Accessing these implicit variables yields the values returned from the corresponding productions. When executed, the example above displays a simple three-item random sequence: an operator followed by two 8-bit values. The operators +, -, and *are chosen with a distribution of  5/8, 2/8, and 1/8, respectively.

 

Only the return values of productions already generated (i.e., to the left of the code block accessing them) can be retrieved. Attempting to read the return value of a production that has not been generated results in an undefined value. For example:

 

X : A {int y = B;} B ;                                    // invalid use of B

X : A {int y = A[2];} B A ;                               // invalid use of A[2]
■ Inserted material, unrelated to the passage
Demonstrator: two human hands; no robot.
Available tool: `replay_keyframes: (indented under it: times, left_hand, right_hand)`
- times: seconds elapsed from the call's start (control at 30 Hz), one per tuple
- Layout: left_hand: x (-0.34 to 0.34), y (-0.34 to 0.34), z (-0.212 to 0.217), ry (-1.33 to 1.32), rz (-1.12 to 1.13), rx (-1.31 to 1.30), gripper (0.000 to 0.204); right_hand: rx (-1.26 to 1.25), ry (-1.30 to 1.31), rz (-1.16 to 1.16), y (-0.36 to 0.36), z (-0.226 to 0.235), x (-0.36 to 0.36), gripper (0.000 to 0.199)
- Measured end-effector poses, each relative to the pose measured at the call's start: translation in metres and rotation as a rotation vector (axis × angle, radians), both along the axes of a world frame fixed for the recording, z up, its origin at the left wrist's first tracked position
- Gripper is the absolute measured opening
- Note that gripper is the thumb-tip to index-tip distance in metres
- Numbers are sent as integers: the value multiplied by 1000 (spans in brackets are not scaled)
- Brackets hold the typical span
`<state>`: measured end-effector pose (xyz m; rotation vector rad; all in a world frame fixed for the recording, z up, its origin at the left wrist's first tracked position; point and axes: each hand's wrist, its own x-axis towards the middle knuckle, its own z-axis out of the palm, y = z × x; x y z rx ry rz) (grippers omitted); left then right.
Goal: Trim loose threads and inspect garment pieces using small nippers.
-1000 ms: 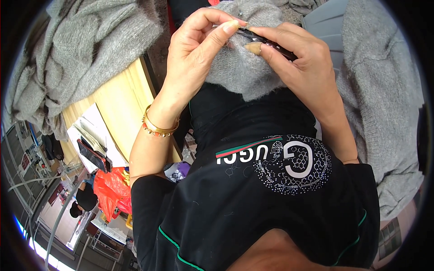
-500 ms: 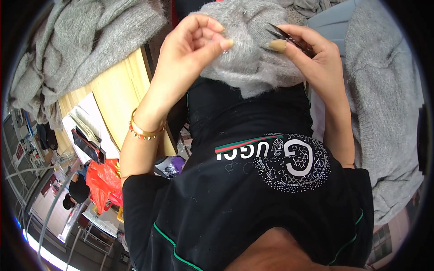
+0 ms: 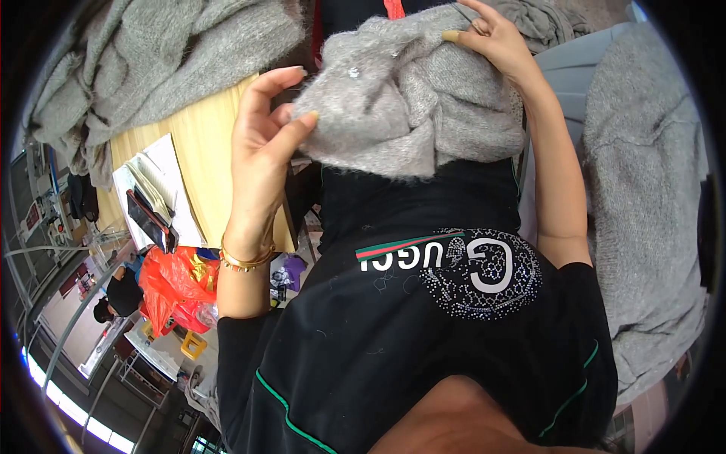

X : A {int y = A;} B {int j = A + B;} ;            // valid

 

The sequences produced by randsequence can be driven directly into a system, as a side effect of production generation, or the entire sequence can be generated for future processing.  For example, the following function generates and returns a queue of random numbers in the range given by its arguments. The first and last queue item correspond to the lower and upper bounds, respectively. Also, the size of the queue is randomly selected based on the production weights.

 

function int[$] GenQueue(int low, int high);

int[$] q;

 

randsequence()

TOP  : BOUND(low) LIST BOUND(high) ;

LIST : LIST ITEM  := 8   { q = { q, ITEM }; }

 | ITEM       := 2   { q = { q, ITEM }; }

     ;

int ITEM : { return $urandom_range( low, high ); } ;

 

BOUND(int b) : { q = { q, b }; } ;

endsequence

GenQueue = q;

endfunction

 

When the randsequence in function GenQueue executes, it generates the TOP production, which causes three productions to be generated: BOUND with argument low, LIST, and BOUND with argument high. The BOUND production simply appends its argument to the queue. The LIST production consists of a weighted LIST ITEM production and an ITEM production. The LIST ITEM production is generated with 80% probability, which causes the LIST production to be generated recursively, thereby postponing the generation of the ITEM production. The selection between LIST ITEM and ITEM is repeated until the ITEM production is selected, which terminates the LIST production. Each time the ITEM production is generated, it produces a random number in the indicated range, which is later appended to the queue.

 

The following example uses a randsequence block to produce random traffic for a DSL packet network.

 

class DSL; ... endclass        // class that creates valid DSL packets

 

randsequence (STREAM)

STREAM : GAP DATA := 80

| DATA     := 20 ;

 

DATA : PACKET(0)  := 94 { transmit( PACKET ); }

| PACKET(1)  := 6  { transmit( PACKET ); } ;

 

DSL PACKET(bit bad) : { DSL d = new;

if( bad ) d.crc ^= 23;     // mangle crc

return d;

                             } ;

GAP: { ## $urandom_range( 1, 20 ); };

endsequence

 

In this example, the traffic consists of a stream of (good and bad) data packets and gaps. The first production, STREAM, specifies that 80% of the time the traffic consists of a GAP followed by some DATA, and 20% of the time it consists of just DATA (no GAP). The second production, DATA, specifies that 94% of all data packets are good packets, and the remaining 6% are bad packets. The PACKET production implements the DSL packet creation; if the production argument is 1 then a bad packet is produced by mangling the crc of a valid DSL packet. Finally, the GAP production implements the transmission gaps by waiting a random number of cycles between 1 and 20.